**Task description**
Everything from the line with "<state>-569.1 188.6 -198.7" to the end of the data is to be retyped exactly, and nothing else.

**Collected data**

<<<<

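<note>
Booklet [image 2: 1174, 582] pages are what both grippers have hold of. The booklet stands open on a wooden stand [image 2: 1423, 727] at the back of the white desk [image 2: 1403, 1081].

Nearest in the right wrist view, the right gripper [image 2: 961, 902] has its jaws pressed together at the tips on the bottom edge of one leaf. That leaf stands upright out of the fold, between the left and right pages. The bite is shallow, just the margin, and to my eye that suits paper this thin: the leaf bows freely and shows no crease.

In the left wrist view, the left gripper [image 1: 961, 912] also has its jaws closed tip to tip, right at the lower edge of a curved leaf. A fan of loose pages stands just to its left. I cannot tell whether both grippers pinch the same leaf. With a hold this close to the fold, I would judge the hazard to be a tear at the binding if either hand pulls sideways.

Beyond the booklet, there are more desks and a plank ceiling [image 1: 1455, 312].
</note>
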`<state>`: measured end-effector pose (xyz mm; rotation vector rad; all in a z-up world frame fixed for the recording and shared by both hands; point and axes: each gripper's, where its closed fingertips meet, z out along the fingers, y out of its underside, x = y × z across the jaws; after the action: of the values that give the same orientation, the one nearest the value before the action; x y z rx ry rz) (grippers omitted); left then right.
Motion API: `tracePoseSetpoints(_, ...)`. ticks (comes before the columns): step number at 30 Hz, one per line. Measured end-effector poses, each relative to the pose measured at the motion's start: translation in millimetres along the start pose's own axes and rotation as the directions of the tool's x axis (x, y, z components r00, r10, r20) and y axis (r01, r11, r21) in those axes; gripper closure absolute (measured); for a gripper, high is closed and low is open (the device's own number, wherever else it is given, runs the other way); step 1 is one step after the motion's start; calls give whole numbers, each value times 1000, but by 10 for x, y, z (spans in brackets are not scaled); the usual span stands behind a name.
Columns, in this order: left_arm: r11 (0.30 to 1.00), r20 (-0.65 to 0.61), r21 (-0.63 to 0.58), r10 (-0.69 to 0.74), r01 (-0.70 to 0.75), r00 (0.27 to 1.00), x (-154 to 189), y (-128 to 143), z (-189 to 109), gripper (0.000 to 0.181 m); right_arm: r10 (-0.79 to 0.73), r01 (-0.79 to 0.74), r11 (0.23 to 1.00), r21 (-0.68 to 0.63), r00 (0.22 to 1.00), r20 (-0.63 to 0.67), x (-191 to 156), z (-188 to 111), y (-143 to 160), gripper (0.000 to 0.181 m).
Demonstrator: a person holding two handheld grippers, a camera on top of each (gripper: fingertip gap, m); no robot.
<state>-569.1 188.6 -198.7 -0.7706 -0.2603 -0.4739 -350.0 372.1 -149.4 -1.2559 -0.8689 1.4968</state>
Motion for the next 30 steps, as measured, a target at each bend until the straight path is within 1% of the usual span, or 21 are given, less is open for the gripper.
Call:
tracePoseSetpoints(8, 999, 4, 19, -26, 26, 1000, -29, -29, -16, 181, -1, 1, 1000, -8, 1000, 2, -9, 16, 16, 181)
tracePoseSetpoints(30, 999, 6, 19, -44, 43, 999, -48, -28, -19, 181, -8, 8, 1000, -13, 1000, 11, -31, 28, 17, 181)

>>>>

**Task result**
<state>-569.1 188.6 -198.7 -0.7706 -0.2603 -0.4739 -350.0 372.1 -149.4 -1.2559 -0.8689 1.4968</state>
Motion for the next 30 steps, as measured, a target at each bend until the straight path is within 1% of the usual span, or 21 are given, less is open for the gripper.
Call:
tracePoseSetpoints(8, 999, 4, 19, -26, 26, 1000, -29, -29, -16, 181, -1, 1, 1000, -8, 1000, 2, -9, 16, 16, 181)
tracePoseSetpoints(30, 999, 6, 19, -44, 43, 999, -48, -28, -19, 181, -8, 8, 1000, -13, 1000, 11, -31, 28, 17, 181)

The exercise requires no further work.